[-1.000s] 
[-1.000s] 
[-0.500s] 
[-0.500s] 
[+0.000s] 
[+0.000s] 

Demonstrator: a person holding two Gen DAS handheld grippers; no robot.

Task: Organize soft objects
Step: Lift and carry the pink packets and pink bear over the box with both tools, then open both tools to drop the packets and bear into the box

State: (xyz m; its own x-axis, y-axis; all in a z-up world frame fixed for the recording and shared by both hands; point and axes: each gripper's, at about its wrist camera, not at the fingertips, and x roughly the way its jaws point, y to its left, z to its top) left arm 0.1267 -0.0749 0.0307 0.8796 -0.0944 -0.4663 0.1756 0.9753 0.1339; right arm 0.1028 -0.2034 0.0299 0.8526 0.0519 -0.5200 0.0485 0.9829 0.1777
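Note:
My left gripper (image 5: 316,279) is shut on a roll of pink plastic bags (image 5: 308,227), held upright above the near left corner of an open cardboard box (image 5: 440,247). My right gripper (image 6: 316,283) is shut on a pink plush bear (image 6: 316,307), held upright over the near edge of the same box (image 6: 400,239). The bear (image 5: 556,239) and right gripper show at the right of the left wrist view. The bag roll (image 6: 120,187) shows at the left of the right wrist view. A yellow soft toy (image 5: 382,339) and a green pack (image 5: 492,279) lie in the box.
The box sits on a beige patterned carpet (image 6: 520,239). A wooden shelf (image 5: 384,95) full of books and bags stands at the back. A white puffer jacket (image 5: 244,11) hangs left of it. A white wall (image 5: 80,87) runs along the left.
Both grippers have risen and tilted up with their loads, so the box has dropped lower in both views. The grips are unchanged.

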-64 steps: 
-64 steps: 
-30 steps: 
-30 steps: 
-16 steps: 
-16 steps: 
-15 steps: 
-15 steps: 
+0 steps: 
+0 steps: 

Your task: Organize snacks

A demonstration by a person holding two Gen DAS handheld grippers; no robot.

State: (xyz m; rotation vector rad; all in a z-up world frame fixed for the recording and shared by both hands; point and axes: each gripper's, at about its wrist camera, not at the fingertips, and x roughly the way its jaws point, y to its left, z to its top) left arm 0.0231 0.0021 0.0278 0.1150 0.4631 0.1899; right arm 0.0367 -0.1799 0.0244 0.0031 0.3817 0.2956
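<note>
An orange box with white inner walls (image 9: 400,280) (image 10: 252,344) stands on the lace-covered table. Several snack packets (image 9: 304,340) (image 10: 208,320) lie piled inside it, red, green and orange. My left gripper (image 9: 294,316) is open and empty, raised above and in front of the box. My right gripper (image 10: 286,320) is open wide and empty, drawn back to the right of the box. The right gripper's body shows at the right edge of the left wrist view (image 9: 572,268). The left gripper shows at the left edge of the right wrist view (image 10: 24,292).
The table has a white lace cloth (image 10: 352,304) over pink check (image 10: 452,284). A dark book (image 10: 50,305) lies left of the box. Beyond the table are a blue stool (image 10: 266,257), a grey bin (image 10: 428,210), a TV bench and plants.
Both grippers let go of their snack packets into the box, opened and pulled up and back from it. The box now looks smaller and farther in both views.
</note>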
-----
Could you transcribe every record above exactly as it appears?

[-1.000s] 
[-1.000s] 
[-0.500s] 
[-0.500s] 
[+0.000s] 
[+0.000s] 

Demonstrator: a person holding two Gen DAS handheld grippers; no robot.

Task: Organize soft objects
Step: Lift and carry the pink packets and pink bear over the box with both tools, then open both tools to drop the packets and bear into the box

State: (xyz m; its own x-axis, y-axis; all in a z-up world frame fixed for the recording and shared by both hands; point and axes: each gripper's, at about its wrist camera, not at the fingertips, and x roughly the way its jaws point, y to its left, z to its top) left arm 0.1267 -0.0749 0.0307 0.8796 -0.0944 -0.4663 0.1756 0.9753 0.1339; right arm 0.1028 -0.2034 0.0299 0.8526 0.0519 -0.5200 0.0485 0.9829 0.1777
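Note:
My left gripper (image 5: 316,279) is shut on a roll of pink plastic bags (image 5: 308,227), held upright above the near left corner of an open cardboard box (image 5: 440,247). My right gripper (image 6: 316,283) is shut on a pink plush bear (image 6: 316,307), held upright over the near edge of the same box (image 6: 400,239). The bear (image 5: 556,239) and right gripper show at the right of the left wrist view. The bag roll (image 6: 120,187) shows at the left of the right wrist view. A yellow soft toy (image 5: 382,339) and a green pack (image 5: 492,279) lie in the box.
The box sits on a beige patterned carpet (image 6: 520,239). A wooden shelf (image 5: 384,95) full of books and bags stands at the back. A white puffer jacket (image 5: 244,11) hangs left of it. A white wall (image 5: 80,87) runs along the left.
Both grippers have risen and tilted up with their loads, so the box has dropped lower in both views. The grips are unchanged.
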
-64 steps: 
-64 steps: 
-30 steps: 
-30 steps: 
-16 steps: 
-16 steps: 
-15 steps: 
-15 steps: 
+0 steps: 
+0 steps: 

Your task: Organize snacks

A demonstration by a person holding two Gen DAS handheld grippers; no robot.

State: (xyz m; rotation vector rad; all in a z-up world frame fixed for the recording and shared by both hands; point and axes: each gripper's, at about its wrist camera, not at the fingertips, and x roughly the way its jaws point, y to its left, z to its top) left arm 0.0231 0.0021 0.0278 0.1150 0.4631 0.1899; right arm 0.0367 -0.1799 0.0244 0.0031 0.3817 0.2956
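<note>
An orange box with white inner walls (image 9: 400,280) (image 10: 252,344) stands on the lace-covered table. Several snack packets (image 9: 304,340) (image 10: 208,320) lie piled inside it, red, green and orange. My left gripper (image 9: 294,316) is open and empty, raised above and in front of the box. My right gripper (image 10: 286,320) is open wide and empty, drawn back to the right of the box. The right gripper's body shows at the right edge of the left wrist view (image 9: 572,268). The left gripper shows at the left edge of the right wrist view (image 10: 24,292).
The table has a white lace cloth (image 10: 352,304) over pink check (image 10: 452,284). A dark book (image 10: 50,305) lies left of the box. Beyond the table are a blue stool (image 10: 266,257), a grey bin (image 10: 428,210), a TV bench and plants.
Both grippers let go of their snack packets into the box, opened and pulled up and back from it. The box now looks smaller and farther in both views.
</note>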

Nothing else is needed to finish the exercise.